At the centre of it all you have Kenneth Pinyan himself, who will forever go down in pop culture as ‘the guy who died from fucking a horse’. Take a look on YouTube, you’ll find dozens of reaction videos of people watching the video his friend shot of him and the horse in question. Not just any incident, but the one from which he died a few hours later. Search pretty hard and you might even find the video itself. Some of you will even think that he deserved to die after what he did. At the end of the day we have to remember that he was a person too and that there was more to him than just what he is remembered mostly for (again, I will add that I personally neither condone nor condemn what happened and who these people are). Pinyan was a devoted father desperate to get his life back on track and move his family into a bigger home, a very hard worker for Boeing in America, a son and brother, friend to many people and incredibly close to his ex-wife who he looked after.

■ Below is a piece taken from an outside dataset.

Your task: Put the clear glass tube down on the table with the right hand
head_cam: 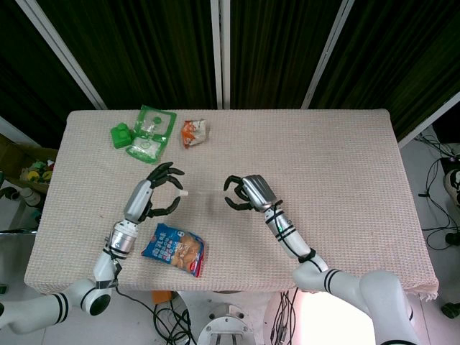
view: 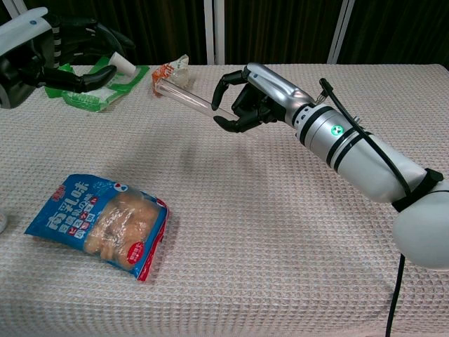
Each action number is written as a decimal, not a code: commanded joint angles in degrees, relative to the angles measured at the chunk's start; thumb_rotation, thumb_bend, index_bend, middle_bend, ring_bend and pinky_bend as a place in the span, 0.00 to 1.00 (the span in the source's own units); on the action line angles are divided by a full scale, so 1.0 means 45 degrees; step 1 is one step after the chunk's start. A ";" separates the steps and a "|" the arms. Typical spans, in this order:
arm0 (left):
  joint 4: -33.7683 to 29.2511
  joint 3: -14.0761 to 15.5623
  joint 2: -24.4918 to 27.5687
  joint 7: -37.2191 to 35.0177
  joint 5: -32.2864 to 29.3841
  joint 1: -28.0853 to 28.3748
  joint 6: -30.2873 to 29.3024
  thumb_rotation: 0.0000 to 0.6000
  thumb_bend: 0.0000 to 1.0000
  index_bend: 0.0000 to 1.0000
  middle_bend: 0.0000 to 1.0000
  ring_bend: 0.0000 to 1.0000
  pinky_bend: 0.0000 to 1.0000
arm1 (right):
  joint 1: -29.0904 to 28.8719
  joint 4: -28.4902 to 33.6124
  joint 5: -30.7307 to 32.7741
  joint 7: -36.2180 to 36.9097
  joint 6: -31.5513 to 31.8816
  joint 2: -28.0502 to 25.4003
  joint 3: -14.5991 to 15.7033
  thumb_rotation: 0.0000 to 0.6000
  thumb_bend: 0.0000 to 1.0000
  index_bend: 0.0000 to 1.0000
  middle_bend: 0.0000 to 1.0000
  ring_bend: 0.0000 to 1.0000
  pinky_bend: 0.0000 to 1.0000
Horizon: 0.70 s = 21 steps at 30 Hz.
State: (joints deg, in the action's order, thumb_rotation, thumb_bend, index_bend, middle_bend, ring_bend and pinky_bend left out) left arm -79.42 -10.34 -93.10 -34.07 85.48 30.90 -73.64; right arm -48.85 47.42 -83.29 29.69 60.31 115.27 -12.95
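The clear glass tube hangs above the table, slanting up and to the left. My right hand grips its right end with the fingers curled round it. In the head view the tube is almost invisible beside the right hand. My left hand is raised at the far left with its fingers curled. A small white cap is pinched at its fingertips, a short gap from the tube's open end. The head view shows the left hand with the white cap at its tips.
A blue snack bag lies near the front edge, below the left hand. A green package and a small orange-and-white wrapper lie at the back left. The table has a woven beige cloth.
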 commanded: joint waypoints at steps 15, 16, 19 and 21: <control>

His role as ‘Mr Hands’ (the name he distributed bestiality pornography under) was just another side to him, something he explored when he found a community of like-minded people he didn’t feel alienated from. In the King County he was respected and liked, he was Kenneth. An actor who played a Cop in the documentary highlights how he felt after doing research for the role by trying to imagine and describe how Pinyan must have been feeling knowing he was dying. Was he scared and fearful at how he’d be treated after telling hospital staff what happened? Was he thinking about his son and what he could say to him to try to explain who he was as a person? All we know is he died a very slow and painful death through blood loss, refusing to listen to friends who said he should seek medical help until it was too late. It must have been terrifying.

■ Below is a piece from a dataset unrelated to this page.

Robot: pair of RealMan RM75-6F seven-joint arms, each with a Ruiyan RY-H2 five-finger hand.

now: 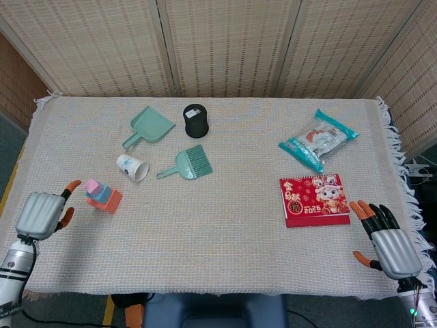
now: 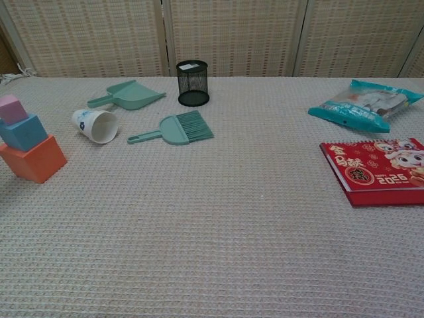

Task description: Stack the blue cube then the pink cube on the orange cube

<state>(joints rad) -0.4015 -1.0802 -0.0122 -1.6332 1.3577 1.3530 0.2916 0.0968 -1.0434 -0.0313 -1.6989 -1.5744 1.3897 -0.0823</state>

Zoo is a sad portrait of a man and a community who will probably never be understood or accepted by anyone outside of the world that they know. This is a film that is well worth a watch if you liked to be challenged or like watching things that make you think. Underneath it all, it poses a serious question; how well do we know the people we think we know? Everyone has something they’re holding back from other people, a secret they’ll never tell. Maybe society has made us all far too judgemental on initial appearances. Needless to say, not everything is as black and white as it seems and Zoo really does try to paint the spectrum in between.